For myself and others in the geekier sub-demographic of an already number-oriented, engineering-focussed geeky sport, there is another medium for first encounters with Murray Walker — gaming.
Televised sport wasn't a staple in the Kimberley household during my childhood, aside from the annual Tim Henman Wimbledon disappointments and England's biennial failures in international football competitions.
Jacques Villeneuve opted not to allow the game to use his name, causing Walker and publishers Psygnosis to navigate the IP issue by referring to him as 'Driverone Williams' in text and 'The Canadian' or 'Williams Numberone' in commentary.
Perhaps it was the lack of a real name and photograph in the in-game driver-selection screen as an obvious proxy for myself, or maybe I just found Williams to have the best car; Driverone Williams was always my go-to choice for Grand Prix mode, and I soon virtually embodied 'The Canadian', as Walker called me.
The soundbites, still stored in the annals of my memory, of Murray Walker narrating my PlayStation progression were the beginnings of my Formula 1 education:
"This young man had a fantastic first year last year, giving his teammate Damon Hill a real run for his money," explained Walker, letting me know about Villeneuve's real-life rookie 1996 season during a race's quieter points, which I had no idea of back then.
Some were more general, like: "This will mean all-important championship points!" exclaimed anytime I'd reach the top-six places, teaching me all about the point-scoring positions.
Murray in full flow!
At one time, I would've known all the intro lines to the Australian GP, with it being the season-opening race and my Max Verstappen-esque desire to restart career mode whenever I lost a race!
Walker would detail: "Welcome to Albert Park, here in Melbourne, for the Australian Grand Prix.
"The circuit itself is set in the middle of this beautiful park..." at which point, the loading time would've ended, and I could skip to the action!
Who would've guessed I'd visit that beautiful park some 23 years later, driving the real-life counterparts of those polygon streets, showing how life-changing this game still is.
School time with Murray
Murray Walker's "It's the penultimate lap!" line even taught me the meaning of penultimate, far before I encountered it outside this gaming world.

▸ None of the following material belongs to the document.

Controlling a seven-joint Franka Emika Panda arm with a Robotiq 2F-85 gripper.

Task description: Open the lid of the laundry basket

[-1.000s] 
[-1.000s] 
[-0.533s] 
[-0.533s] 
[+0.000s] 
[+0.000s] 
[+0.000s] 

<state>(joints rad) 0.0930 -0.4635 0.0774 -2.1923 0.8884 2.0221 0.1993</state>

Even my mum couldn't escape the Walker wisdom, jokingly learning Gerhard Berger's name as "Geez a hard burger" when Walker sporadically read through the race order.
Many racing games came before Formula 1 97, but Murray Walker made it greater than the sum of its parts by turning his boundless energy into an experience unlike anything else available for anyone at the time.
Like many, I loved every lap of that game, each Murray Walker moment — and every instance of Martin Brundle's half-hearted "You're right there, Murray" line.
But I wasn't the target audience upon my purchase, although that soon changed.
Murray Walker's commentary teachings soon made me want more Formula 1, leading to me using VideoPlus to record the actual Grands Prix on VHS, where I had non-pre-recorded commentary to guide me through a race.
As I reflect back, what stands out to me now is how you couldn't tell the difference between Walker's enthusiasm when commentating on a real race or where I, Driverone Williams, competed — that's how amazing he was.
Murray Walker was and remains an icon of our sport and will always be the one who originally guided me, and no doubt others in my geeky peer group, to a lifelong obsession.